• Task prompt
Repeat the listing below word for word, minus the pictures.

START Material shown

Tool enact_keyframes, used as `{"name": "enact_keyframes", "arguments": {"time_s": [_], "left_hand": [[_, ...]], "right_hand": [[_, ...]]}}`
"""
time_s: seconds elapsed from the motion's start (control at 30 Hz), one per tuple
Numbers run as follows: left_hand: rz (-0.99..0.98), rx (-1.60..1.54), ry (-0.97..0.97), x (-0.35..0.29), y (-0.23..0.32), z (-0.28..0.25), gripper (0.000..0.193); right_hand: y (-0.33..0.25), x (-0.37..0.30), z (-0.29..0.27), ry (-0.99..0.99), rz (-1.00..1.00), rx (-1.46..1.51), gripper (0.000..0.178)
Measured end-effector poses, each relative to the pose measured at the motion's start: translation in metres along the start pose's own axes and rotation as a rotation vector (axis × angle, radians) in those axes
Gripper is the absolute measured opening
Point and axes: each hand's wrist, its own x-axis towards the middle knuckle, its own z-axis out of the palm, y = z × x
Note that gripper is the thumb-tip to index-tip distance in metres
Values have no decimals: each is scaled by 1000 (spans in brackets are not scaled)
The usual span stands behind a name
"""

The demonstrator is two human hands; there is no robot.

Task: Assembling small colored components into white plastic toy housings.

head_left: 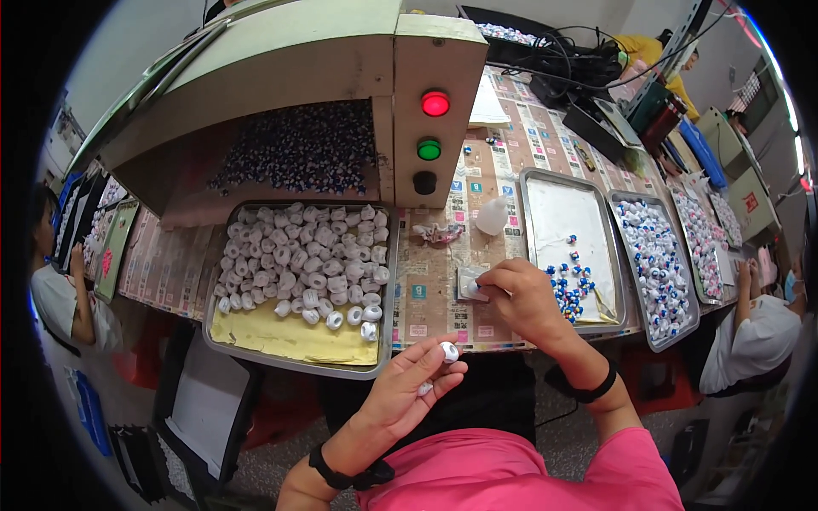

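My left hand (407, 383) is closed, palm partly up, near the table's front edge. Between its thumb and fingertips is a small white hollow plastic piece (449, 351) with a dark opening; a second white piece (424, 388) rests against the lower fingers. To the right, my right hand (527, 298) reaches down to a small pale pad (467, 281) on the table, fingertips pinched together at it. Whatever is in that pinch is too small to make out. Left of my hands, a metal tray (385, 328) holds many similar white pieces (307, 247) over yellow paper.
A beige machine (434, 51) with red and green lights stands behind the left tray. A white squeeze bottle (492, 216) and crumpled wrapper (439, 232) are beyond my right hand. Right of it lie a tray (545, 175) with blue-red-white pieces and a fuller tray (620, 255). People sit at both sides.
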Motion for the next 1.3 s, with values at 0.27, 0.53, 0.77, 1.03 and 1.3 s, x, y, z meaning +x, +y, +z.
{"name": "enact_keyframes", "arguments": {"time_s": [0.27, 0.53, 0.77, 1.03, 1.3], "left_hand": [[24, 10, 37, 5, 0, 3, 32], [9, 13, -2, 11, -2, 5, 32], [19, 21, -23, 12, -6, 1, 32], [-38, 134, 12, 15, -10, 11, 32], [7, 29, -1, 14, -6, 33, 44]], "right_hand": [[-32, -15, -20, -70, 148, 476, 15], [-49, -33, -27, -110, 180, 663, 14], [-49, -38, -22, -153, 186, 646, 15], [-42, -46, -28, -38, 75, 635, 17], [-18, -43, -63, 91, 122, 601, 16]]}}
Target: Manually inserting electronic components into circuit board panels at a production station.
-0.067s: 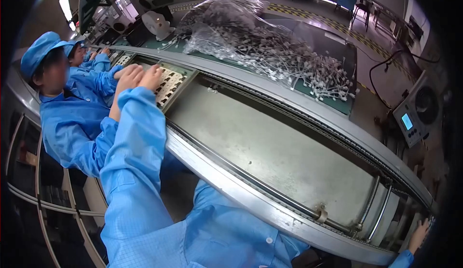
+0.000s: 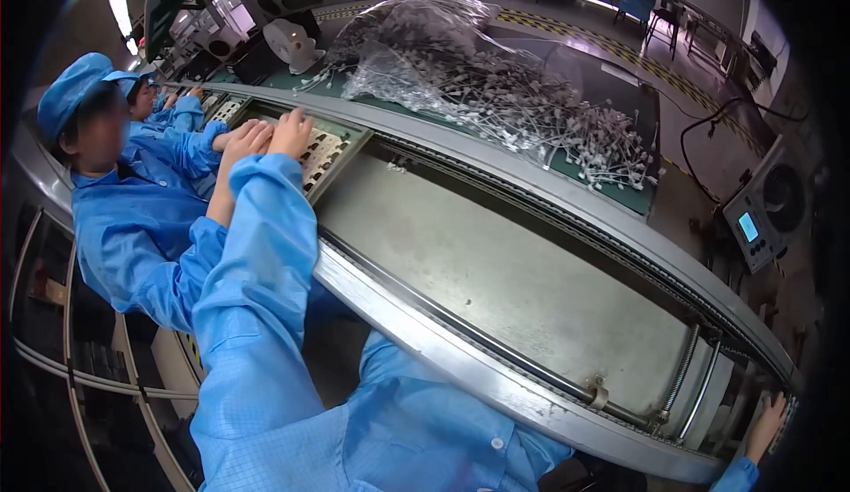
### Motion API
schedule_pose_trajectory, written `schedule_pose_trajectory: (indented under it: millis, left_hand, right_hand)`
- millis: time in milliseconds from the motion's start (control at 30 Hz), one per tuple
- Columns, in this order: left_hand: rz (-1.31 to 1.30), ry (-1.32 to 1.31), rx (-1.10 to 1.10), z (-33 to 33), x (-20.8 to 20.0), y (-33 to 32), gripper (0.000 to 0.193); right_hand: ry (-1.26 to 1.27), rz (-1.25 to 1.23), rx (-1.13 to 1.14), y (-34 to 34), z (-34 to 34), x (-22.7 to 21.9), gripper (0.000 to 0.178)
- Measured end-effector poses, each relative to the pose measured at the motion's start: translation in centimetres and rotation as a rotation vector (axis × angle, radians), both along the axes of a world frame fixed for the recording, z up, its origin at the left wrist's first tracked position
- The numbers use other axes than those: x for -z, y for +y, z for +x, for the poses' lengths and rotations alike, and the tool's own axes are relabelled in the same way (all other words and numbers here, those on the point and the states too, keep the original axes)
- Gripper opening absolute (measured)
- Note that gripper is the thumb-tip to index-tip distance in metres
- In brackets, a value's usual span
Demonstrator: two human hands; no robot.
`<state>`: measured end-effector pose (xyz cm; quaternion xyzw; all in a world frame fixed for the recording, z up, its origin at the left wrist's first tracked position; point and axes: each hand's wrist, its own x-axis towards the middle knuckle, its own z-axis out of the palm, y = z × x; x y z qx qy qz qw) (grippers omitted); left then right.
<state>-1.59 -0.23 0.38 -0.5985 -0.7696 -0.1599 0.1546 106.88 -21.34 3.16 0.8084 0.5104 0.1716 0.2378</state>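
My left hand [image 2: 290,134] reaches out at the far left over a framed tray [image 2: 343,166]. Its fingers are bent down and drawn together at the tray; what they pinch, if anything, is hidden. Rows of pale pieces with dark parts [image 2: 320,154] fill the tray. Close beside my hand is a co-worker's hand [image 2: 244,141]. At the lower right rim, my right hand [image 2: 767,427] has its fingers closed against the edge of a pale, narrow, patterned thing [image 2: 783,430], too small and distorted to name.
The tray sits on a metal conveyor line [image 2: 505,288] with chain-lined rails. Behind it, a plastic bag [image 2: 416,49] and a heap of white-ended cables [image 2: 567,120] lie on a green surface. A white fan [image 2: 290,47] stands behind; co-workers [image 2: 124,200] sit at left, and a device with a screen [image 2: 763,213] is at right.
My left hand has shifted slightly up and to the right over the tray. The right hand is a little higher. The whole view has moved slightly.
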Motion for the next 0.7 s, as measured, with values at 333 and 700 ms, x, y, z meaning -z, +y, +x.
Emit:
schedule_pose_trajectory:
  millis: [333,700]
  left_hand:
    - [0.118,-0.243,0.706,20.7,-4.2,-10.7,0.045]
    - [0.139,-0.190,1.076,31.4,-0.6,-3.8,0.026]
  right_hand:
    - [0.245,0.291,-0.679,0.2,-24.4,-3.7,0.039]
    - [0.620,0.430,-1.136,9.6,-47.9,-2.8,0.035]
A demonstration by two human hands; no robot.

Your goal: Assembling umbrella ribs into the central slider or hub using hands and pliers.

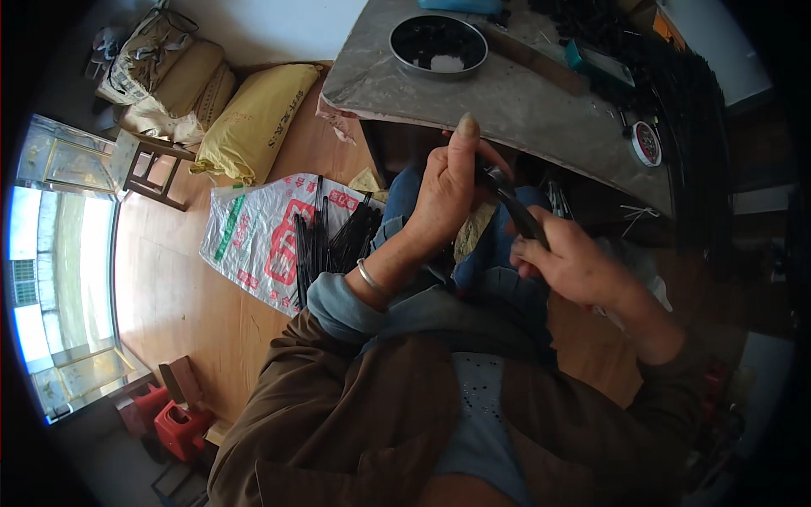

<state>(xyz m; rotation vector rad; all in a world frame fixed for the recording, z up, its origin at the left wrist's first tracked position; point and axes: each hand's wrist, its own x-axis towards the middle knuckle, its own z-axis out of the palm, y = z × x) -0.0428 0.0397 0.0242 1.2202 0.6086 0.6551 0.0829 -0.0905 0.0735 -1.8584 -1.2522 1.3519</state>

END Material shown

• Solution to this exercise
Tool enact_keyframes, used as `{"name": "enact_keyframes", "arguments": {"time_s": [_], "left_hand": [[_, ...]], "right_hand": [[_, ...]]}}`
"""
time_s: seconds elapsed from the motion's start (control at 30 Hz), one per tuple
Numbers run as follows: left_hand: rz (-0.99..0.98), rx (-1.60..1.54), ry (-0.97..0.97), x (-0.35..0.29), y (-0.23..0.32), z (-0.28..0.25), gripper (0.000..0.193); right_hand: y (-0.33..0.25), x (-0.37..0.30), z (-0.29..0.27), ry (-0.99..0.99), rz (-1.00..1.00), rx (-1.46..1.51), gripper (0.000..0.178)
Measured end-effector poses, each relative to the pose measured at the motion's start: translation in metres along the start pose's own axes and rotation as a rotation vector (axis × angle, radians) in those axes
Gripper is the absolute measured opening
Point and axes: each hand's wrist, its own x-axis towards the middle knuckle, its own z-axis out of the palm, y = z × x
Note that gripper is the thumb-tip to index-tip distance in metres
Values have no decimals: each is scaled by 1000 (spans in brackets are not scaled)
The usual span stands behind a name
"""

The demonstrator is two human hands; there is no robot.

Task: Assembling small colored components into white plastic toy housings.

head_left: 

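My left hand (407, 383) is closed, palm partly up, near the table's front edge. Between its thumb and fingertips is a small white hollow plastic piece (449, 351) with a dark opening; a second white piece (424, 388) rests against the lower fingers. To the right, my right hand (527, 298) reaches down to a small pale pad (467, 281) on the table, fingertips pinched together at it. Whatever is in that pinch is too small to make out. Left of my hands, a metal tray (385, 328) holds many similar white pieces (307, 247) over yellow paper.
A beige machine (434, 51) with red and green lights stands behind the left tray. A white squeeze bottle (492, 216) and crumpled wrapper (439, 232) are beyond my right hand. Right of it lie a tray (545, 175) with blue-red-white pieces and a fuller tray (620, 255). People sit at both sides.
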Motion for the next 1.3 s, with values at 0.27, 0.53, 0.77, 1.03 and 1.3 s, x, y, z meaning +x, +y, +z.
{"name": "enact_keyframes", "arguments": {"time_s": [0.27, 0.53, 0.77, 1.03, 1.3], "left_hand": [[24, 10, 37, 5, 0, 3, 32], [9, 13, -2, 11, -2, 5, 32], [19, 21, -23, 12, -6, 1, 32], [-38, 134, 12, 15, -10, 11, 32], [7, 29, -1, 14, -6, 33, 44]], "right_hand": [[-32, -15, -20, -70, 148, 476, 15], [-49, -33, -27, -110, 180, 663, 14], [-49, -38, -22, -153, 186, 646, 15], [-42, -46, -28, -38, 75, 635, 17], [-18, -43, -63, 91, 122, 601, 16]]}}
Target: Manually inserting electronic components into circuit board panels at a production station.
-0.067s: 
+0.000s: 
### Motion API
schedule_pose_trajectory, written `schedule_pose_trajectory: (indented under it: millis, left_hand, right_hand)`
- millis: time in milliseconds from the motion's start (control at 30 Hz), one per tuple
- Columns, in this order: left_hand: rz (-1.31 to 1.30), ry (-1.32 to 1.31), rx (-1.10 to 1.10), z (-33 to 33), x (-20.8 to 20.0), y (-33 to 32), gripper (0.000 to 0.193); right_hand: ry (-1.26 to 1.27), rz (-1.25 to 1.23), rx (-1.13 to 1.14), y (-34 to 34), z (-34 to 34), x (-22.7 to 21.9), gripper (0.000 to 0.178)
- Measured end-effector poses, each relative to the pose measured at the motion's start: translation in centimetres and rotation as a rotation vector (axis × angle, radians), both along the axes of a world frame fixed for the recording, z up, its origin at the left wrist's first tracked position
- The numbers use other axes than those: x for -z, y for +y, z for +x, for the poses' lengths and rotations alike, and the tool's own axes are relabelled in the same way (all other words and numbers here, those on the point and the states too, keep the original axes)
- Gripper opening absolute (measured)
- Note that gripper is the thumb-tip to index-tip distance in metres
- In brackets, a value's usual span
Demonstrator: two human hands; no robot.
`<state>`: measured end-effector pose (xyz cm; quaternion xyzw; all in a world frame fixed for the recording, z up, its origin at the left wrist's first tracked position; point and axes: each hand's wrist, its own x-axis towards the middle knuckle, its own z-axis out of the palm, y = z × x; x y z qx qy qz qw) (grippers omitted); left then right.
<state>-1.59 -0.23 0.38 -0.5985 -0.7696 -0.1599 0.1546 106.88 -21.34 3.16 0.8084 0.5104 0.1716 0.2378</state>
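My left hand [image 2: 290,134] reaches out at the far left over a framed tray [image 2: 343,166]. Its fingers are bent down and drawn together at the tray; what they pinch, if anything, is hidden. Rows of pale pieces with dark parts [image 2: 320,154] fill the tray. Close beside my hand is a co-worker's hand [image 2: 244,141]. At the lower right rim, my right hand [image 2: 767,427] has its fingers closed against the edge of a pale, narrow, patterned thing [image 2: 783,430], too small and distorted to name.
The tray sits on a metal conveyor line [image 2: 505,288] with chain-lined rails. Behind it, a plastic bag [image 2: 416,49] and a heap of white-ended cables [image 2: 567,120] lie on a green surface. A white fan [image 2: 290,47] stands behind; co-workers [image 2: 124,200] sit at left, and a device with a screen [image 2: 763,213] is at right.
My left hand has shifted slightly up and to the right over the tray. The right hand is a little higher. The whole view has moved slightly.
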Motion for the next 0.7 s, as measured, with values at 333 and 700 ms, x, y, z meaning -z, +y, +x.
Emit:
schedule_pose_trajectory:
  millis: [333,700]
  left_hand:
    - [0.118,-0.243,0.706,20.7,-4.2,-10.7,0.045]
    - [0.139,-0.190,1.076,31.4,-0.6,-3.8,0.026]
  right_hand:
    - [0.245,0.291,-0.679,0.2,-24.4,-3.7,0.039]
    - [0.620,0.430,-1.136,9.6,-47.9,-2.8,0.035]
A demonstration by two human hands; no robot.

Your goal: Assembling umbrella ribs into the central slider or hub using hands and pliers.


<state>(xyz m; rotation vector rad; all in a world frame fixed for the recording, z up, its origin at the left wrist's first tracked position; point and axes: each hand's wrist, its own x-axis towards the middle knuckle, its own z-axis out of the palm, y = z × x) -0.0428 0.0397 0.0242 1.2202 0.6086 0.6551 0.0829 -0.0905 0.0735 -1.8584 -1.2522 1.3519</state>

This is the complete answer to the exercise.